Die Betriebsrente ist eine weitere Säule der Altersversorgung. Es handelt sich hierbei um eine freiwillige Zusatzleistung des Arbeitgebers. Eine betriebliche Altersvorsorge bieten vor allem große Unternehmen mit vielen Angestellten an. Allerdings hier die Tendenz bereits zurückgegangen. Nachdem inzwischen auch Betriebsrenten dem vollen Kranken- und Pflegeversicherungsbeitrag unterliegen, hat das Bundessozialgericht (BSG) nun auch die Übertragung des Pflegeversicherungsbeitrages zu Lasten der Rentner für verfassungsgemäß erklärt (Az.: B 12 RJ 2/05 R). Seit 2004 wird der Beitrag nicht mehr zur Hälfte von den Rentenversicherungsträgern übernommen, sondern muss zu 100% von den Rentnern selbst gezahlt werden. Der Klage von Betroffenen, die sich auf eine Verletzung des Eigentumsgrundrechts berufen hatten, gab das BSG nicht statt.

Rentenbeiträge steigen 2007
Der Anstieg des Rentenbeitrags von aktuell 19,5% auf 19,9% zum Jahresanfang 2007 ist bereits vollzogen. Mit der Erhöhung sollen die Rentenkassen aus ihrer prekären finanziellen Lage befreit werden. Im Gegenzug sollen dafür die Beiträge längerfristig stabil bleiben und bis 2020 die gesetzlich festgeschriebenen Ziele von 20% und bis 2030 von 22% nicht überschreiten.

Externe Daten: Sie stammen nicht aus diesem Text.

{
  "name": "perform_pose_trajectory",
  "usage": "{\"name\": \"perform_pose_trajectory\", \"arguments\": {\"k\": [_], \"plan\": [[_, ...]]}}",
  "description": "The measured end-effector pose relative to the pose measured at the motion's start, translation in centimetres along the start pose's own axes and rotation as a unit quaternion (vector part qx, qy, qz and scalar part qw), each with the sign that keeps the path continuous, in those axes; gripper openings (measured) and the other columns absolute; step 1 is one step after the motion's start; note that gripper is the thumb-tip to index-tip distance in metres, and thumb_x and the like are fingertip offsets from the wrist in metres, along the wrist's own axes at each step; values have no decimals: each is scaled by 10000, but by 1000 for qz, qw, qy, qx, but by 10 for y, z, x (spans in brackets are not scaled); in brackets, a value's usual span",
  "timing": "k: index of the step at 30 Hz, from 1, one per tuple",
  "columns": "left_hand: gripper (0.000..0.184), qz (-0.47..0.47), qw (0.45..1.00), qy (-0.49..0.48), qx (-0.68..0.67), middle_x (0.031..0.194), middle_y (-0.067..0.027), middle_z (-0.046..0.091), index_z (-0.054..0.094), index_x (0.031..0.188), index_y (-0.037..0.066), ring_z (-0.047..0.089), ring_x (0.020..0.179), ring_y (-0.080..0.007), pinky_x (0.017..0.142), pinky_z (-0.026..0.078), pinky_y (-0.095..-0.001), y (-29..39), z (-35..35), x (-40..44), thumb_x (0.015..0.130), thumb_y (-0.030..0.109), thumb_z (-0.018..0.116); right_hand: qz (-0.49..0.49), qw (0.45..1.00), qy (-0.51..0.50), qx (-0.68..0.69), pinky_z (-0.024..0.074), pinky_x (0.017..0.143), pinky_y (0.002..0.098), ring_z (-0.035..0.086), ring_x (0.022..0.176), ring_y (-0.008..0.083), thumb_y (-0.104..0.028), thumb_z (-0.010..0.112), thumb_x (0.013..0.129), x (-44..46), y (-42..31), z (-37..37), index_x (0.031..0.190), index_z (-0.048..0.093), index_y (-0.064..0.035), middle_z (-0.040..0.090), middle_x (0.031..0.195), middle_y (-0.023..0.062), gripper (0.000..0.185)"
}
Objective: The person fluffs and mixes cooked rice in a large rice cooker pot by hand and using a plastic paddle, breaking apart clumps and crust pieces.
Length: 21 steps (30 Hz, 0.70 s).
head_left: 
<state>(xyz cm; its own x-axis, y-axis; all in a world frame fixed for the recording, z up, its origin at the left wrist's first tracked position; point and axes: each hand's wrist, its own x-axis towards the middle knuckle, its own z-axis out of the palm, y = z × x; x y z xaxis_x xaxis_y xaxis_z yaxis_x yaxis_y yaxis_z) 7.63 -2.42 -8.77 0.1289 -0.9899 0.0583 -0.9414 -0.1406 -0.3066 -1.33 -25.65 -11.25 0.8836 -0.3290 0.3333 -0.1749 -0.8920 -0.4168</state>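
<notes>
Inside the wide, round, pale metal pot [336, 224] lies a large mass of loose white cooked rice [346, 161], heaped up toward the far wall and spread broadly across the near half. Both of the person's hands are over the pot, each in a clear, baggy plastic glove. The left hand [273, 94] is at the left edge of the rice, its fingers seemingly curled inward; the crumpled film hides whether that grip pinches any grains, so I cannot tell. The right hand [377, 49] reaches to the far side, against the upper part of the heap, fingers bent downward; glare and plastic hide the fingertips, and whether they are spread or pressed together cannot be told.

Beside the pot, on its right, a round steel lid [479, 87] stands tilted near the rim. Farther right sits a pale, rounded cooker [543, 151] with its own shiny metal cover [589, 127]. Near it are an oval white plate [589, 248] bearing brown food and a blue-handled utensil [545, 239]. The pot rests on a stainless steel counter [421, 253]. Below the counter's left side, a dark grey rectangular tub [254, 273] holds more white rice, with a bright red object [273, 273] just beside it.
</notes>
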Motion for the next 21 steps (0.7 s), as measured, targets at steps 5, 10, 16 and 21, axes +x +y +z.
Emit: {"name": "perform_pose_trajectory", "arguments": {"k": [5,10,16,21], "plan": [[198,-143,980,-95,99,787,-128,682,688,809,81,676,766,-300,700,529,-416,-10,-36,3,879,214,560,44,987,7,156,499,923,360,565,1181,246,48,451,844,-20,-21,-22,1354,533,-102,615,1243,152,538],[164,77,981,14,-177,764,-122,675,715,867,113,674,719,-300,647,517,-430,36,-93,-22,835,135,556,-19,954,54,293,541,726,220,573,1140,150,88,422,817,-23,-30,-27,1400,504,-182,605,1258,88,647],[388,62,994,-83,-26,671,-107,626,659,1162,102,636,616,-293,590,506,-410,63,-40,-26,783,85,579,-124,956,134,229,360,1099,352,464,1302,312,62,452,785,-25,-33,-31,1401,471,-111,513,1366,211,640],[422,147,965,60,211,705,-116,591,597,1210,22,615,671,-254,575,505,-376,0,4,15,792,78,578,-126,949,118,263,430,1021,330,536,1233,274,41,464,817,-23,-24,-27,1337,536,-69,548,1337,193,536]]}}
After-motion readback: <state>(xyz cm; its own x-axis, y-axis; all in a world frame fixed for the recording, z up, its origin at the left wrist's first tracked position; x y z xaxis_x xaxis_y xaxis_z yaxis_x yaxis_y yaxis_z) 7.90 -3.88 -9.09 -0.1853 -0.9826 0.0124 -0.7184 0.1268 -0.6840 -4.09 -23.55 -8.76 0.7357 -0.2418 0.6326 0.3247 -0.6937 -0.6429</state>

Als weitere Maßnahme wurde die längere Lebensarbeitszeit beschlossen. Zunächst soll zwölf Jahre lang ab 2012 das Renteneintrittsalter um jeweils einen Monat nach hinten verschoben werden, danach sechs Jahre lang jeweils um zwei Monate. Das neue Rentenalter von 67 Jahren gilt in Deutschland somit erstmals im Jahr 2029 - sechs Jahre früher als geplant. Damit wird der Jahrgang 1962 der erste sein, für den es die gesetzliche Rente ohne Abschläge erst mit 67 Jahren gibt. Ausgenommen sind Versicherte, die schon vorher eine Leistungszeit von 45 Jahren nachweisen können. Von Ausnahmeregelungen profitieren zudem Arbeitnehmer, die vor dem 01.01.2007 eine Altersteilzeitvereinbarung geschlossen haben, ältere Erwerbsgeminderte und Schwerbehinderte.

Welche Auswirkungen hat das für die Versicherten? Neben der steigenden Belastung für die gesetzliche Rente müssen Versicherte noch mehr als bisher auf private Vorsorge setzen. Frauen sind hier besonders benachteiligt, weil sie im Durchschnitt niedrigere Gehälter beziehen, aufgrund von Erziehungszeiten weniger Erwerbsjahre nachweisen können und überdurchschnittlich oft in Teilzeitmodellen arbeiten. Sie haben somit geringere Rentenansprüche und zugleich weniger Mittel zur privaten Altersvorsorge.

Alternativen zur gesetzlichen Rente
Rentenversicherungspflichtige Arbeitnehmer und Selbständige, Arbeitslose, geringfügig Beschäftige oder Beamte haben bei Abschluss einer zertifizierten Riester-Rente Anspruch auf die staatliche Förderzulage mit zusätzlichen Steuervorteilen. Für Selbständige, denen die Riester-Rente nicht offen steht, bietet sich die ebenfalls staatlich über Steuervorteile geförderte „Rürup-Rente“ an. Sie genießt besonderen Pfändungsschutz und wird bei Arbeitnehmern im Fall von Arbeitslosigkeit nicht auf das Vermögen angerechnet.

Daneben lässt sich die eigene Altersvorsorge durch weitere Produkte aus dem Angebot der Versicherer und Banken, durch eigen genutzte Immobilien oder andere langfristig steigende Investitionen abrunden. Bei Unsicherheit über den eigenen Versorgungsstand und zur Planung sollte man sich etwa von spezialisierten Rechtsanwälten fachkundig und unabhängig beraten lassen.